— Data excerpt —
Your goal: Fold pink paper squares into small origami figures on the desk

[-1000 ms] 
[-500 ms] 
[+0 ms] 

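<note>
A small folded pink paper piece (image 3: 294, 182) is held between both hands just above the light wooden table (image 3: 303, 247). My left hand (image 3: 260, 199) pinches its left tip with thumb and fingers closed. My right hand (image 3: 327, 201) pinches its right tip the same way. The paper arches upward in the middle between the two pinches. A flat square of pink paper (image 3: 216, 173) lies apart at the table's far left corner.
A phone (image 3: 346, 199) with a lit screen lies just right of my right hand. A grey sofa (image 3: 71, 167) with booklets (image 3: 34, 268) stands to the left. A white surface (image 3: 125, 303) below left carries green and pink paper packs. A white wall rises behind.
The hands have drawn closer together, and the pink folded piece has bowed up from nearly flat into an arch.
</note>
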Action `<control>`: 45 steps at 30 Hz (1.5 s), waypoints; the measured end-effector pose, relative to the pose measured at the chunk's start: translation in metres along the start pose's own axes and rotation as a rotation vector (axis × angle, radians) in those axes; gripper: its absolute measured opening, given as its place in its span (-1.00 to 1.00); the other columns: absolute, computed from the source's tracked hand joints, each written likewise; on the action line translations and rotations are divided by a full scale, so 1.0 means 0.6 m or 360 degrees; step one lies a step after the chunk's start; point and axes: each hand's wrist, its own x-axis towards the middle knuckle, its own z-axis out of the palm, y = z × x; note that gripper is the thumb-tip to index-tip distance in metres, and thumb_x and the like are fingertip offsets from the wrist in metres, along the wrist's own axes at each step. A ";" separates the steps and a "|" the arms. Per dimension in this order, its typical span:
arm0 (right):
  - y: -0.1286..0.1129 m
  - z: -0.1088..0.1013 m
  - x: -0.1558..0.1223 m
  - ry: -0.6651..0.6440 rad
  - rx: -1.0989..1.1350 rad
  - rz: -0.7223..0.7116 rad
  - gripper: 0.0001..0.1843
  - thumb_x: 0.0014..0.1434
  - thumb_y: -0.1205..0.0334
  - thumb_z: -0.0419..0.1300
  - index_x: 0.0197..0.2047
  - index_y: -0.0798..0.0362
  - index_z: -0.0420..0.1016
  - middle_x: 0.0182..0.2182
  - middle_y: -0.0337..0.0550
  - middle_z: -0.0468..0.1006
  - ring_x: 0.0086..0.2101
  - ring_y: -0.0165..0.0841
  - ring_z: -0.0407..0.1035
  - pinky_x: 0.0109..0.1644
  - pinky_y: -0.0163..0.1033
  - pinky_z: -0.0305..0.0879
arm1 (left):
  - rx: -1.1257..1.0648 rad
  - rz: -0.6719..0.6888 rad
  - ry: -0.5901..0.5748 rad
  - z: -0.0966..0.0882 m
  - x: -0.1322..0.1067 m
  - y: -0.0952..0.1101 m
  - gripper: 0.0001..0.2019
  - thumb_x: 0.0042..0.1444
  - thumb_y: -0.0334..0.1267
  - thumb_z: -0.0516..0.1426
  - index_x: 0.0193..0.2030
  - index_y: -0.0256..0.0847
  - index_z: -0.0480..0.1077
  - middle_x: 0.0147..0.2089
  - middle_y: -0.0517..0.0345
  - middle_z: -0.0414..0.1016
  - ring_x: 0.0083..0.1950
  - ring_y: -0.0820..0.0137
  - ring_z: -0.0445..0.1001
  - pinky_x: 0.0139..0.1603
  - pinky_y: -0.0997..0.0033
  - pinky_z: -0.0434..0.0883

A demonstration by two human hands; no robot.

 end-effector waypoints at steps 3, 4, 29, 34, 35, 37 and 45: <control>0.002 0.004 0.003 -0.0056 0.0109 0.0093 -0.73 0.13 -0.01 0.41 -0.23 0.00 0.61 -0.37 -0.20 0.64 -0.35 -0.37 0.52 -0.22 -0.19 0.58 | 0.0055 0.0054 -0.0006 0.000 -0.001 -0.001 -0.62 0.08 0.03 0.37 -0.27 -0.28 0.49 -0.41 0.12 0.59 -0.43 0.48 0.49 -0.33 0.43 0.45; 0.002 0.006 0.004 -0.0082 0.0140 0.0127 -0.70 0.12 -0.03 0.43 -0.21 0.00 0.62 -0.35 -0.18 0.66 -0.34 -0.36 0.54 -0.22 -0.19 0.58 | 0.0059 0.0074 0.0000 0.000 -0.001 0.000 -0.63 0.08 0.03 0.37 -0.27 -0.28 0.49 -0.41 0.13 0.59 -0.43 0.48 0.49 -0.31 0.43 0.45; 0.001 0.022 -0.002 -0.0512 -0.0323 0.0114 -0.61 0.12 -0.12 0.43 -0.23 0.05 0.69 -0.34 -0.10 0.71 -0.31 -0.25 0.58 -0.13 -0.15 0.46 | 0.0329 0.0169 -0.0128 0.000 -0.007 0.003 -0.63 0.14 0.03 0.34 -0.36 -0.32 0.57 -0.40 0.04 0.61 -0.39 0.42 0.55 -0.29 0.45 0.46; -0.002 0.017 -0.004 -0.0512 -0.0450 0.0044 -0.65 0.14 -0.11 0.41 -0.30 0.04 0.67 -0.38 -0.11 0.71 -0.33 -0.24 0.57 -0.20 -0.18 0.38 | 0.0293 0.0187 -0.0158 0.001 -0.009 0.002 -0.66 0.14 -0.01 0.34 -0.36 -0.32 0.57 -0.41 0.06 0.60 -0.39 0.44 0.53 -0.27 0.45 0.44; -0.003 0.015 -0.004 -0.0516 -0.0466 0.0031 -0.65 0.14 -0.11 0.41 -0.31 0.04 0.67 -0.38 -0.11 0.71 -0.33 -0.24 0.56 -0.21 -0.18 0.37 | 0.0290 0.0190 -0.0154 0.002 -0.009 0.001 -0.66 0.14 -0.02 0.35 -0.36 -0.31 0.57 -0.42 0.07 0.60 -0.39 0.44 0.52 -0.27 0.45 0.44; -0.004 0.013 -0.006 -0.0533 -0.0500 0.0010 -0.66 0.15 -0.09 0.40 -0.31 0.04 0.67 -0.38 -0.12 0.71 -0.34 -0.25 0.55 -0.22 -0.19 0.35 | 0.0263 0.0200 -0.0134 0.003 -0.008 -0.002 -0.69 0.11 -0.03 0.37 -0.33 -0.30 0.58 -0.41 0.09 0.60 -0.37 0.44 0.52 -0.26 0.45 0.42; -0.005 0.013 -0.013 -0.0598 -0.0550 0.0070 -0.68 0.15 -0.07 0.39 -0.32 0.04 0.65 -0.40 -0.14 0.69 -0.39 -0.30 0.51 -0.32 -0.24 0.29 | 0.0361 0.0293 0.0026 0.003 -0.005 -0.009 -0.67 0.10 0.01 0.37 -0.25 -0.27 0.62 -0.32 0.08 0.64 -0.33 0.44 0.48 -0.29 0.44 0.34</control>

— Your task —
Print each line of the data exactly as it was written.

— Solution below —
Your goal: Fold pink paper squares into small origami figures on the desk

[-1000 ms] 
[-500 ms] 
[+0 ms] 

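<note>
A small folded pink paper piece (image 3: 294, 182) is held between both hands just above the light wooden table (image 3: 303, 247). My left hand (image 3: 260, 199) pinches its left tip with thumb and fingers closed. My right hand (image 3: 327, 201) pinches its right tip the same way. The paper arches upward in the middle between the two pinches. A flat square of pink paper (image 3: 216, 173) lies apart at the table's far left corner.
A phone (image 3: 346, 199) with a lit screen lies just right of my right hand. A grey sofa (image 3: 71, 167) with booklets (image 3: 34, 268) stands to the left. A white surface (image 3: 125, 303) below left carries green and pink paper packs. A white wall rises behind.
The hands have drawn closer together, and the pink folded piece has bowed up from nearly flat into an arch.
</note>
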Action `<control>`: 45 steps at 30 Hz (1.5 s), waypoints; the measured end-effector pose, relative to the pose measured at the chunk's start: translation in metres along the start pose's own axes and rotation as a rotation vector (axis × angle, radians) in those axes; gripper: its absolute measured opening, given as its place in its span (-1.00 to 1.00); the other columns: absolute, computed from the source's tracked hand joints, each written likewise; on the action line translations and rotations are divided by a full scale, so 1.0 means 0.6 m or 360 degrees; step one lies a step after the chunk's start; point and axes: each hand's wrist, its own x-axis towards the middle knuckle, its own z-axis out of the palm, y = z × x; note that gripper is the thumb-tip to index-tip distance in metres, and thumb_x and the like are fingertip offsets from the wrist in metres, along the wrist's own axes at each step. A ";" separates the steps and a "|" the arms. Per dimension in this order, its typical span:
arm0 (right):
  - y: -0.1286..0.1129 m
  - z: -0.1088..0.1013 m
  - x: -0.1558..0.1223 m
  - ry: -0.6651..0.6440 rad
  - rx: -1.0989..1.1350 rad
  - rz: -0.7223..0.7116 rad
  - gripper: 0.0001..0.1843
  - thumb_x: 0.0014..0.1434
  - thumb_y: -0.1205..0.0334
  - thumb_z: -0.0419..0.1300
  - index_x: 0.0197..0.2047
  - index_y: -0.0798..0.0362
  - index_z: -0.0420..0.1016
  - middle_x: 0.0182..0.2182
  - middle_y: -0.0337..0.0550
  - middle_z: -0.0468..0.1006
  - ring_x: 0.0086..0.2101
  - ring_y: -0.0165..0.0841
  - ring_z: -0.0407..0.1035
  - pinky_x: 0.0109..0.1644
  - pinky_y: -0.0163..0.1033
  - pinky_z: -0.0305..0.0879
arm1 (left):
  - rx: -1.1257..1.0648 rad
  - rz: -0.6719..0.6888 rad
  - ry: -0.5901..0.5748 rad
  - z: -0.0966..0.0882 m
  - x: -0.1322..0.1067 m
  - y: -0.0952..0.1101 m
  - gripper: 0.0001..0.2019
  - thumb_x: 0.0042..0.1444
  - thumb_y: -0.0334..0.1267
  - thumb_z: -0.0516..0.1426
  - index_x: 0.0193..0.2030
  - index_y: -0.0256..0.0847
  - index_z: -0.0480..0.1077
  - middle_x: 0.0147..0.2089
  - middle_y: -0.0517..0.0345
  - middle_z: -0.0414..0.1016
  - ring_x: 0.0083..0.1950
  - ring_y: -0.0820..0.0137
  - ring_z: -0.0445..0.1001
  - pinky_x: 0.0139..0.1603
  - pinky_y: -0.0997..0.0033
  - pinky_z: -0.0434..0.0883

A demonstration by two human hands; no robot.

 end-effector waypoints at steps 3, 4, 29, 34, 35, 37 and 45: <control>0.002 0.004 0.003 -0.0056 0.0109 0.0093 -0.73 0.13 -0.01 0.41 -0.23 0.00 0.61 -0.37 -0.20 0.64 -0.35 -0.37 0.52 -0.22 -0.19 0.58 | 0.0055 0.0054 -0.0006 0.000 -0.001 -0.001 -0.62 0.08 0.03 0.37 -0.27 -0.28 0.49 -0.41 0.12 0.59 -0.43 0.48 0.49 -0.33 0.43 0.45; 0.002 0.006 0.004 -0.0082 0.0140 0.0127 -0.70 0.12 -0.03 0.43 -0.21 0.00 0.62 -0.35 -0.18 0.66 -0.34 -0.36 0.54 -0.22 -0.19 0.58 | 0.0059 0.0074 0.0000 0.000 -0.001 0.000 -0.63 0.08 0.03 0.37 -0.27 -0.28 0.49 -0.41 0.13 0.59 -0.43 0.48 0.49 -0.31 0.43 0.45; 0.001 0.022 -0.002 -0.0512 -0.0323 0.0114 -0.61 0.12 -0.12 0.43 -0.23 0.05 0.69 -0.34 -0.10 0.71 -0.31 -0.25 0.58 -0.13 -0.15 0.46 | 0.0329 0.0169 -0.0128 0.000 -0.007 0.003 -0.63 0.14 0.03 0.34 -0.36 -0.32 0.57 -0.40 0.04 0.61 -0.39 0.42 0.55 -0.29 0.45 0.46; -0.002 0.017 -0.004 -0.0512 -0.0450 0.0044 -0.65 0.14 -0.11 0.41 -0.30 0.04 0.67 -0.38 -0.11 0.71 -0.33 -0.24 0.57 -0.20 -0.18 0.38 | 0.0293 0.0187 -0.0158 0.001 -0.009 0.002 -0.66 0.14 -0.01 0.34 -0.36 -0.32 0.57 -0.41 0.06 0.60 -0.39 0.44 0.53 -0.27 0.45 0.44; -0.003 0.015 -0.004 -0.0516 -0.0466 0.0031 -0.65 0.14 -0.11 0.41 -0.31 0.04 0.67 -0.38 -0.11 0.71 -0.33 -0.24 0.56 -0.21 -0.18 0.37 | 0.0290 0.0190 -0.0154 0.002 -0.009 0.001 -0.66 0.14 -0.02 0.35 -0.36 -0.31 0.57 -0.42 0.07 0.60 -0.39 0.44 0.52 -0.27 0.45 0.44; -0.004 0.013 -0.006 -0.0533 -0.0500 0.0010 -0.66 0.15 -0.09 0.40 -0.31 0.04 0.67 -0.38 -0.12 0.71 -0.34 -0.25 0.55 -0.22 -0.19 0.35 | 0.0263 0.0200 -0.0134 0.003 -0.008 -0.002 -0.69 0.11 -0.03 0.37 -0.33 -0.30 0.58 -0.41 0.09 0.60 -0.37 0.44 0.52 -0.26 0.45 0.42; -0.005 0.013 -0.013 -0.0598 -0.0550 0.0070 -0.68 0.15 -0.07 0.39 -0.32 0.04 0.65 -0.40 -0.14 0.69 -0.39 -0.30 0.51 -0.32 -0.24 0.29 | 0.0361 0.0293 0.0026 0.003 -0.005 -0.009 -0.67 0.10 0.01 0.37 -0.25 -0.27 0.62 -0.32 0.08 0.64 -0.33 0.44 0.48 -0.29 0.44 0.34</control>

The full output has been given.